Outlines and describes reasons for healthcare reform, discusses ways these reforms will transform  behavioral health  and psychotherapy services.  Illustrates the goals of Patient-Centered HealthCare and processes leading to that goal.

Healthcare reform is all around us. Behavioral health and psychotherapy will not be exempted from these changes.  Mental health professionals do not yet experience the full impact of healthcare reform legislation, but it impacts are surfacing regionally and nationally in both obvious and subtle ways.  Providers know something is happening, but don't see it fully or feel it yet.  The effects are not unlike those of tornados or floods in other parts of the country. Many providers seem to believe they are shielded from these changes.  Perhaps they feel shielded because their fees-for-service are good or insurance payers are not auditing practices in their area, right now.  In many states, healthcare policies are changing so quickly that a considerable interaction with knowledge experts is required to understand the consequences of the economic, regulatory and the legislative forces at work.  

Reasons for Healthcare Reform

Healthcare reform is based on public and legislative consensus that healthcare services are often fragmented, uncoordinated and insufficiently accountable. For many patients, satisfaction with care they receive is low.  And patients who have emergencies, illness, or disease are often unable to afford or obtain health and wellness care.  Referrals and coordination of care practices have been inefficient. There have not been effective means to assure that physical and mental health needs are met.  

There are failures in the provision of healthcare and significant inefficiencies. Public health suffers as a result, the cost of healthcare goes up. Until the recent decade, the focus of healthcare services was concentrated on treating serious and life threatening disease an injury rather than prevention.  Improvements in quality, savings, and better patient care result when the focus shifts to collaboration and prevention.  The Health Information Technology for Economics and Clinical Health Act (HITECH) and the Patient Protection and Affordable Care Act (ACA) have been central to the resurgence of healthcare management by public and commercial health care payment sectors.  In the mid 1980’s and early 1990’s, managed care meant “restricting care” based on criteria that that were not transparent or accountable. In 2013 the focus moved toward on ensuring access, improved general health and cost reduction.
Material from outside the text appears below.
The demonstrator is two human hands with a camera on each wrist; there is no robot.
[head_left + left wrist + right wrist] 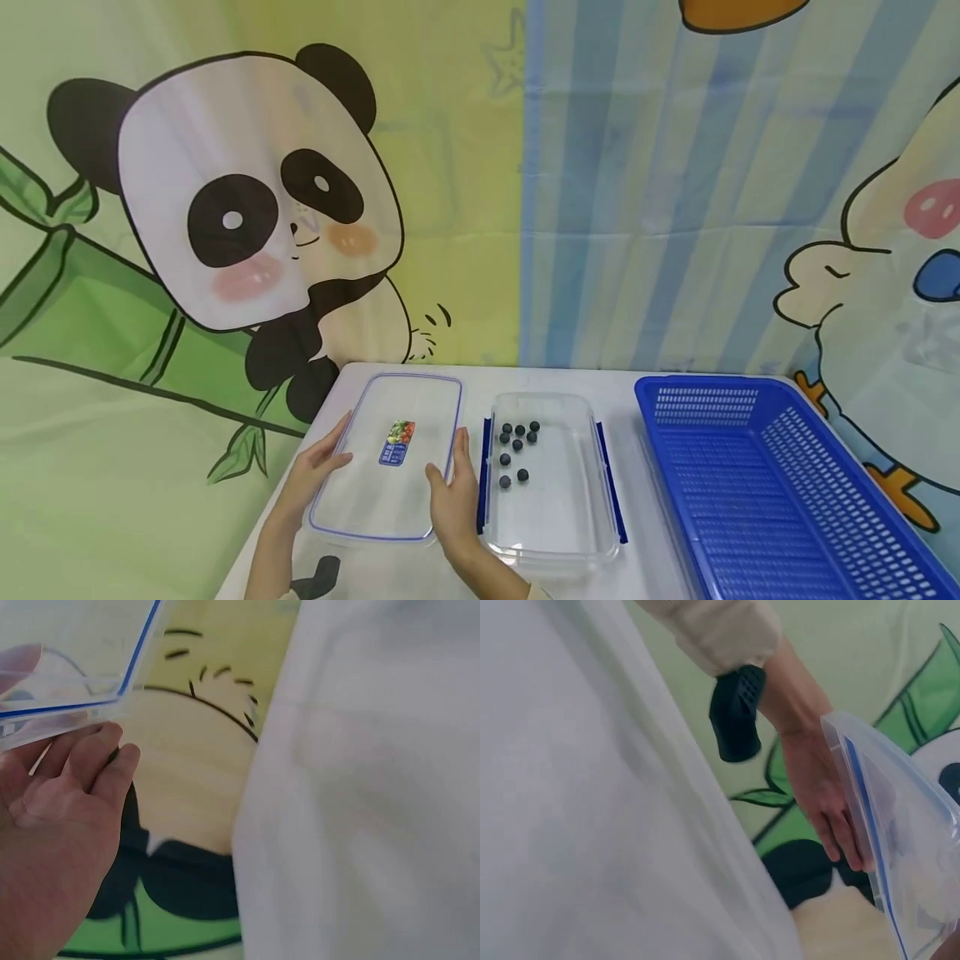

Beginning with the ACA, healthcare reform focused on the quality of care.  This focus requires that healthcare be measured, accountable, transparent, affordable and available.  As a result of the ACA and the HITECH, fee-for-service mental health services will be shifting to coordinated and accountable care as illustrated in Figure 1.  

The Triple Aim of healthcare reform is to (1) insure reasonable access to care and a positive patient experience, (2) improve patient and group health and well-being, and (3) to manage and contain costs.  These three goals are to be implemented in a manner that is transparent and accountable. Measures of the Triple Aim are being created, evolving and used.  Both healthcare providers and payers will be accountable.  

Mental Health Transformations

Insurance payers have begun to signal that they want to contract with groups rather than individuals.  Many payers are open about this preference.  And the preference makes sense.  It costs less and it requires psychotherapists to be accountable to their peers.  Privately, insurance payer representatives state that it is their job to reduce the cost of care any way they can legally do and that it is providers’ job to assert them selves.  

Groups of physicians have responded effectively to payers because they are organized, they have business consultants, data and financial resources. Mental health professionals can not respond effectively when they operate in isolated private practice.  Especially when they rely on paper charts.  Barriers to individual practitioner’s ability to form practice groups exist in their inability to collectively gather local data and provide credible arguments for the quality of their care. Individual practitioners are powerless to counter the pressures that can be exerted by insurance companies and government supported insurance actions.  However, by “grouping up,” psychotherapists can create avenues of influence.  Psychotherapists who form larger groups or associations of practice groups can create efficiencies of scale and consumer benefits that solo and small group practice professionals cannot.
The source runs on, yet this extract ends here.